# EXERCISE:
Please set down the data again exactly, minus the pictures.

# INFORMATION GIVEN:

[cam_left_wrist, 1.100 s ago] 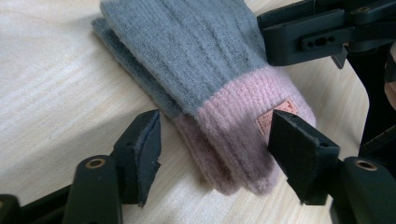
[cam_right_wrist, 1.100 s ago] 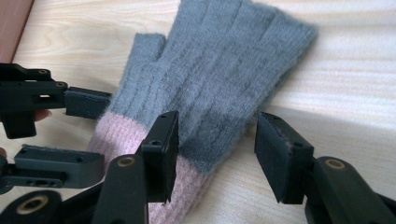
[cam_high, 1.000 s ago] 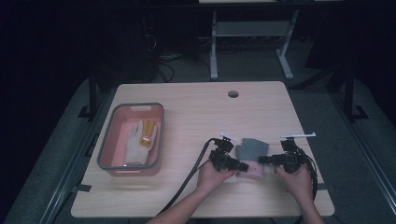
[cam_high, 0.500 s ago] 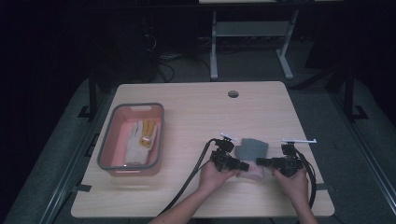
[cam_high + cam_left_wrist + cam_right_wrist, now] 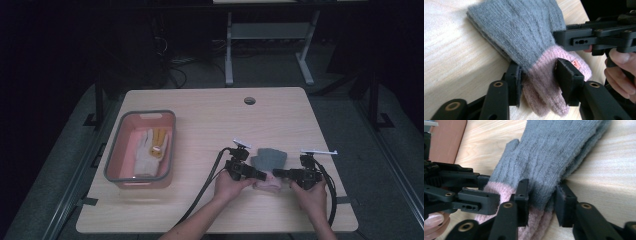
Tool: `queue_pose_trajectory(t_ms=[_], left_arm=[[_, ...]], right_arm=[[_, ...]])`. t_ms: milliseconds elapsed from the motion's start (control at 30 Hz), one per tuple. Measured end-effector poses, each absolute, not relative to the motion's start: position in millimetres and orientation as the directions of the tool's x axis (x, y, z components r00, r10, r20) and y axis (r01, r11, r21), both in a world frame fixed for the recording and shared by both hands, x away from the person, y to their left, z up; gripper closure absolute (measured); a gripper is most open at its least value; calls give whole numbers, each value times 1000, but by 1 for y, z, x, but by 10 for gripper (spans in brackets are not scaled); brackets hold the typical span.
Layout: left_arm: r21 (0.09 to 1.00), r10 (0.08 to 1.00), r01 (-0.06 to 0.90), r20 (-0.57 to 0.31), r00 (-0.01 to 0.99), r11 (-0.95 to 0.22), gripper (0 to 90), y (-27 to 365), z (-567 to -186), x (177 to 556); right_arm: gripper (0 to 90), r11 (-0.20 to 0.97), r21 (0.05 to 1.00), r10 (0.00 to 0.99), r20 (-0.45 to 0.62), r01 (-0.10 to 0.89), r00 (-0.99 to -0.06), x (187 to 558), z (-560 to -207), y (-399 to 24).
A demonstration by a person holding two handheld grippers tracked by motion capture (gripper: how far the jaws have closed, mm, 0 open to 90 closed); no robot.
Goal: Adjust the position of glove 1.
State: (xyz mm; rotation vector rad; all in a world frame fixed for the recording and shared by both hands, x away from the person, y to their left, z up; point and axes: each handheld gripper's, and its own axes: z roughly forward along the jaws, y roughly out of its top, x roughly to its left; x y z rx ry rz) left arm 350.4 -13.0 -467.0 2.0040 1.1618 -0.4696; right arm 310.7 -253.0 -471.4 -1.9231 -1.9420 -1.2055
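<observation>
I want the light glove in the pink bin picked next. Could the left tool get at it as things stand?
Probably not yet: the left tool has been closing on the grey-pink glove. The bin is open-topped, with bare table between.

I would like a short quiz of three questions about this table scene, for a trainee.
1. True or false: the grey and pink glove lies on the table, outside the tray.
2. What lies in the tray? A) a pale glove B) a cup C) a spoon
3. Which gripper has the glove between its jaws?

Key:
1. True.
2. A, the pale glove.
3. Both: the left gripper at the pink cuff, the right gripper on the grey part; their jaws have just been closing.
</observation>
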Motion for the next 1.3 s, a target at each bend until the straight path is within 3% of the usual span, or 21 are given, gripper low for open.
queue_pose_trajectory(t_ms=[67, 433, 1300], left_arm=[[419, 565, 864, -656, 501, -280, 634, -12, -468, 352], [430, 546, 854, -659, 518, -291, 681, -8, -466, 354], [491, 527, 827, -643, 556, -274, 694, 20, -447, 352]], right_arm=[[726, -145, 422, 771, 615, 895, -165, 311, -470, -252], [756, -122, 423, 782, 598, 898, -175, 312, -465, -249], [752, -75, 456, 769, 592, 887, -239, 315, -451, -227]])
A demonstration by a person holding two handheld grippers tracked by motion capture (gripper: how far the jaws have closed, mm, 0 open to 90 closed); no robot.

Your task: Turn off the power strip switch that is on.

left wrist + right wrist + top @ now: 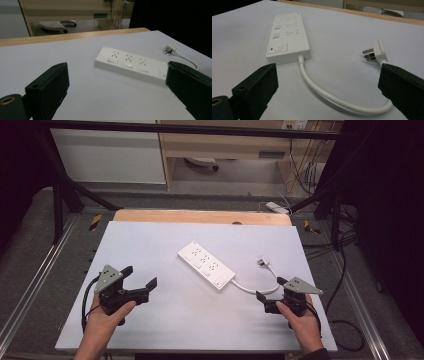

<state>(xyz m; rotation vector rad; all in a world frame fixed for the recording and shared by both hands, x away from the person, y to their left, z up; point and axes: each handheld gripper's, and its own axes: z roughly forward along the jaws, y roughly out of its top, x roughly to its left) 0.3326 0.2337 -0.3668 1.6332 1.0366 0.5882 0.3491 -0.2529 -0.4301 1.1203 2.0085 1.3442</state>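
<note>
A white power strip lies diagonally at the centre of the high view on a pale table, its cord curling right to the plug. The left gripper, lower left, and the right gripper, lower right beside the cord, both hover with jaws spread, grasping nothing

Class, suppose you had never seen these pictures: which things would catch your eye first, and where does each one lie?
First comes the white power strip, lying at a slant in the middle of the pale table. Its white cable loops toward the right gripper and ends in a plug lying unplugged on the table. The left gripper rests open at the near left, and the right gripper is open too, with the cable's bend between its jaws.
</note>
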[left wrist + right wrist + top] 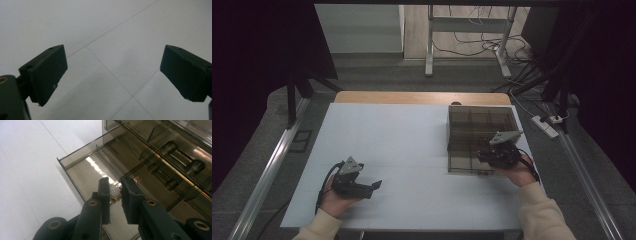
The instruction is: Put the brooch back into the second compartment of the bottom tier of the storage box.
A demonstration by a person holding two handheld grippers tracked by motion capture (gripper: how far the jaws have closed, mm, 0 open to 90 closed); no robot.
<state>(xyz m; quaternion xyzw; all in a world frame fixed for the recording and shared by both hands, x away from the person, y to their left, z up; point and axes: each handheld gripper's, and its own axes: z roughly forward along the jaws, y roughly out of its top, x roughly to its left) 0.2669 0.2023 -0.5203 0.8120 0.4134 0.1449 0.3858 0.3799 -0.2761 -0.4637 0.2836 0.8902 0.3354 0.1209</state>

# ANSWER TO THIS TASK:
[cam_left_wrist, 1.100 s ago] 
[cam_right_wrist, 1.100 s ago] 
[cam_high, 1.000 s ago] 
[cam_high, 0.500 s ago] 
[cam_high + cam_left_wrist + cam_right_wrist, now] 
Tool: `queue_pose_trajectory(t_ms=[_], left_arm=[[_, ...]], right_arm=[[_, ...]])`. t_ms: milliseconds elapsed from the motion's start (control at 30 Hz), one per tuple. Measured end-effector poses, each absolute, not relative to the motion's start: position in millimetres and orientation as the directions of the tool's x axis (x, y, z components r00, r10, r20) and y axis (r01, r11, r21), both in a world frame fixed for the recording and shared by both hands, x away from the person, y to their left, z up; gripper closure absolute (measured); a gripper is most open at its least value; calls give whole numbers, each value times 1000, but by 1 for y, z, x, but by 10 for gripper (spans in brackets are not scaled); brackets hold the typical span.
Layout: left_arm: r21 (0.09 to 1.00), r10 (0.08 to 1.00), r01 (-0.06 to 0.90), r20 (-0.57 to 0.31), r00 (-0.01 to 0.99), r11 (-0.95 to 0.22), gripper (0 to 90), y (-27 to 365), z (-567 to -186), x (177 to 556); right_arm: gripper (0 to 90), r11 (-0.20 to 0.97), r21 (0.05 to 1.00), r10 (0.00 to 0.99), r20 (-0.45 to 0.62), r01 (-0.10 to 0.89), r00 (-0.99 to -0.06), x (187 to 558), z (-560 to -207), y (-399 to 24).
A demonstration by a person holding two handheld grippers tracked by motion capture (gripper: how far the jaws have closed, mm, 0 open to 90 closed); no robot.
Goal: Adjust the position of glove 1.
State: (xyz mm; rotation vector rad; all in a world frame fixed for the recording and shared by both hands, x away from the person, y to their left, z up; point and axes: each handheld gripper's, and its own axes: z roughly forward along the jaws, y roughly out of its top, x roughly to its left; x y z rx ry rz) left arm 350.4 -13.0 -467.0 2.0040 1.1618 -0.4696; right arm 310.7 -253.0 -471.4 -1.9231 -1.9420 -1.2055
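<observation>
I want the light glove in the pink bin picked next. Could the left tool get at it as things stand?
Probably not yet: the left tool has been closing on the grey-pink glove. The bin is open-topped, with bare table between.

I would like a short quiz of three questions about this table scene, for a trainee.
1. True or false: the grey and pink glove lies on the table, outside the tray.
2. What lies in the tray? A) a pale glove B) a cup C) a spoon
3. Which gripper has the glove between its jaws?

Key:
1. True.
2. A, the pale glove.
3. Both: the left gripper at the pink cuff, the right gripper on the grey part; their jaws have just been closing.
</observation>
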Motion for the next 1.3 s, a target at each bend until the straight path is within 3% of the usual span, or 21 are given, gripper low for open.
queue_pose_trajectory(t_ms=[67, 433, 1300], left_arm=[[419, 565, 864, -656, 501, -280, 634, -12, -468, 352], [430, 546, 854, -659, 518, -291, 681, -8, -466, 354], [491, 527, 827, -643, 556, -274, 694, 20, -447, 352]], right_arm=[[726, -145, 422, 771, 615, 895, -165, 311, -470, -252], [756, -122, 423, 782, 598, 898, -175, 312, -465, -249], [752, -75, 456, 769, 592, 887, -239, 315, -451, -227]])
A demonstration by a person holding two handheld grippers tracked by motion capture (gripper: how far the jaws have closed, mm, 0 open to 90 closed); no robot.

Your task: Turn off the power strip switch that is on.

left wrist + right wrist + top @ now: 

<state>(xyz m; rotation vector rad; all in a world frame fixed for the recording and shared by both hands, x away from the person, y to their left, z up; point and axes: each handheld gripper's, and its own axes: z roughly forward along the jaws, y roughly out of its top, x roughly to its left) 0.3326 0.2337 -0.3668 1.6332 1.0366 0.5882 0.3491 -0.2529 -0.4301 1.1203 2.0085 1.3442</state>
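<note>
A white power strip lies diagonally at the centre of the high view on a pale table, its cord curling right to the plug. The left gripper, lower left, and the right gripper, lower right beside the cord, both hover with jaws spread, grasping nothing

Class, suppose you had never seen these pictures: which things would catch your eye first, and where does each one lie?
First comes the white power strip, lying at a slant in the middle of the pale table. Its white cable loops toward the right gripper and ends in a plug lying unplugged on the table. The left gripper rests open at the near left, and the right gripper is open too, with the cable's bend between its jaws.
</note>
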[left wrist + right wrist + top] 
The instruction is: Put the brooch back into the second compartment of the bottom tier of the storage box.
A demonstration by a person holding two handheld grippers tracked by motion capture (gripper: how far the jaws have closed, mm, 0 open to 90 closed); no robot.
<state>(xyz m; quaternion xyzw; all in a world frame fixed for the recording and shared by both hands, x away from the person, y to their left, z up; point and axes: each handheld gripper's, and its own axes: z roughly forward along the jaws, y roughly out of its top, x roughly to its left) 0.2669 0.2023 -0.5203 0.8120 0.4134 0.1449 0.3858 0.3799 -0.2761 -0.4637 0.2836 0.8902 0.3354 0.1209</state>

This exercise is finished.